On Wednesday the Museum of Modern Art (MoMA) celebrated the opening of two exhibitions, both curated by Pedro Gadanho: Cut 'n' Paste: From Architectural Assemblage to Collage City on the third floor and Young Architects Program (YAP) 2013 in the lobby. Below are some photos and impressions on the former.
The first line of the exhibition's text asserts: "The ethos of collage shapes every aspect of contemporary culture, from the glut of signs and images to the many layers of digital information to the art of sampling." So it's fitting that the visitor is first confronted with projected images of digital renderings before going back in time to the early 20th century and artists, like Kurt Schwitters, who cut and pasted various media.
The layout of the exhibition recalls Gadanho's 9+1 Ways of Being Political, with its diagonal walls, reddish-orange color scheme, and clear directionality through the spaces.

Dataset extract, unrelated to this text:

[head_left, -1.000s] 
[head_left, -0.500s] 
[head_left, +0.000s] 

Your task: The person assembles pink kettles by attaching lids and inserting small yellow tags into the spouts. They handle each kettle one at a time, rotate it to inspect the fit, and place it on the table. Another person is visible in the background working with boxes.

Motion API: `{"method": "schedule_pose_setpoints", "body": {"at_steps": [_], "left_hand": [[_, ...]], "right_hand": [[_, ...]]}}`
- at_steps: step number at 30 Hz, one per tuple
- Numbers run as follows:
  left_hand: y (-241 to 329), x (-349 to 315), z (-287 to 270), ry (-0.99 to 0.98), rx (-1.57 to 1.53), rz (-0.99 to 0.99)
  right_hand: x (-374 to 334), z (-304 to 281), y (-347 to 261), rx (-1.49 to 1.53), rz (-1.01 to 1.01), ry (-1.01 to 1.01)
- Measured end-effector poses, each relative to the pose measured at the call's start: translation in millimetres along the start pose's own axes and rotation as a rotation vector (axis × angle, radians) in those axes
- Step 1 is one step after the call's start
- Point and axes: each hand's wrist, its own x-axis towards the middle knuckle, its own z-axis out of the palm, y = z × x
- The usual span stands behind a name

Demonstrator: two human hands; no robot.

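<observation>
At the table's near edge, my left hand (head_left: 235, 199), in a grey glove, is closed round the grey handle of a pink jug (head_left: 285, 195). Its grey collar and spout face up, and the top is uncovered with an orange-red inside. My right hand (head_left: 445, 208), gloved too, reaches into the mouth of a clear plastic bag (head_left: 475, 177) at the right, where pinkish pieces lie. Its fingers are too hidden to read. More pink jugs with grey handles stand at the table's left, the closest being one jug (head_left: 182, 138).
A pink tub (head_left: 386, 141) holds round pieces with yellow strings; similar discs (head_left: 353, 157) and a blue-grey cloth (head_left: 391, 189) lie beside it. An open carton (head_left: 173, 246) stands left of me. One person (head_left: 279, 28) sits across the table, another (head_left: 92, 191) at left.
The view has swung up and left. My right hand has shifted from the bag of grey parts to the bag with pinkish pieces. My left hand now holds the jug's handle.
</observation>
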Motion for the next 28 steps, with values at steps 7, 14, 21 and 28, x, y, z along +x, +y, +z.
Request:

Here there are basically two rooms with five areas: the digital renderings already mentioned, Mies van der Rohe, 1960's architecture (Archigram, Haus-Rucker-Co, etc.), art (the orange wall, above and the next two photos), and architects in the 1990s and 2000s.
Even though the exhibition is about how architects were influenced (and could still be influenced in other ways) by collage artists, there is a clear separation in the galleries between art and architecture; the former is mounted on the orange wall, and the latter is everywhere else. It seems that letting the various pieces intermingle in an informal manner would linked the presentation to the idea of collage, but the juxtapositions of one piece against another might have led to overt conclusions. As is, the visitor is free to determine on their own how, and if, certain pieces of art influenced architects elsewhere in the exhibition.
The second room (below) is devoted to work by architects around the 1990s (a couple are highlighted at bottom), as well as the inverse of the digital surface first encountered. The wall is actually porous, made up of vertical strips that allow museum-goers to exit "through the screen."
The last section certainly brought back some memories of the work that influenced me in undergraduate architecture school over 15 years ago. It was particularly great to see the below drawing of Diller + Scofidio's unbuilt Slow House. Even though the relationship of the piece to collage seems tenuous at first (only two parts of it are cut-n-pasted; the rear view mirror and image of the Long Island Sound), the way the architects generated the curving design from these two elements lends more weight to its inclusion in the exhibition. After all the design is all about the approach through the car windshield and the mediated view of the water juxtaposed next to the actual view.
Still, I've always been drawn to how perfectly the Slow House drawing is represented and generated through the compass armature—how the series of sections is cut through the plan from the center point and how they congeal into a shape just like a mirrored and inverted plan. It's a technique no longer required in the age of computers, but at the time it was an approach so strongly linked to the design that it couldn't be replicated, no matter how much architects and students wanted to.
A rear view mirror makes another appearance in OMA's submission for the MoMA expansion competition. Here collage is much more obvious, considering that most of the drawing is pieced from other sources—the people, the facade of MoMA's Goodwin Building, the car, and the rear view mirror. The latter is actually reflective, something I couldn't help document.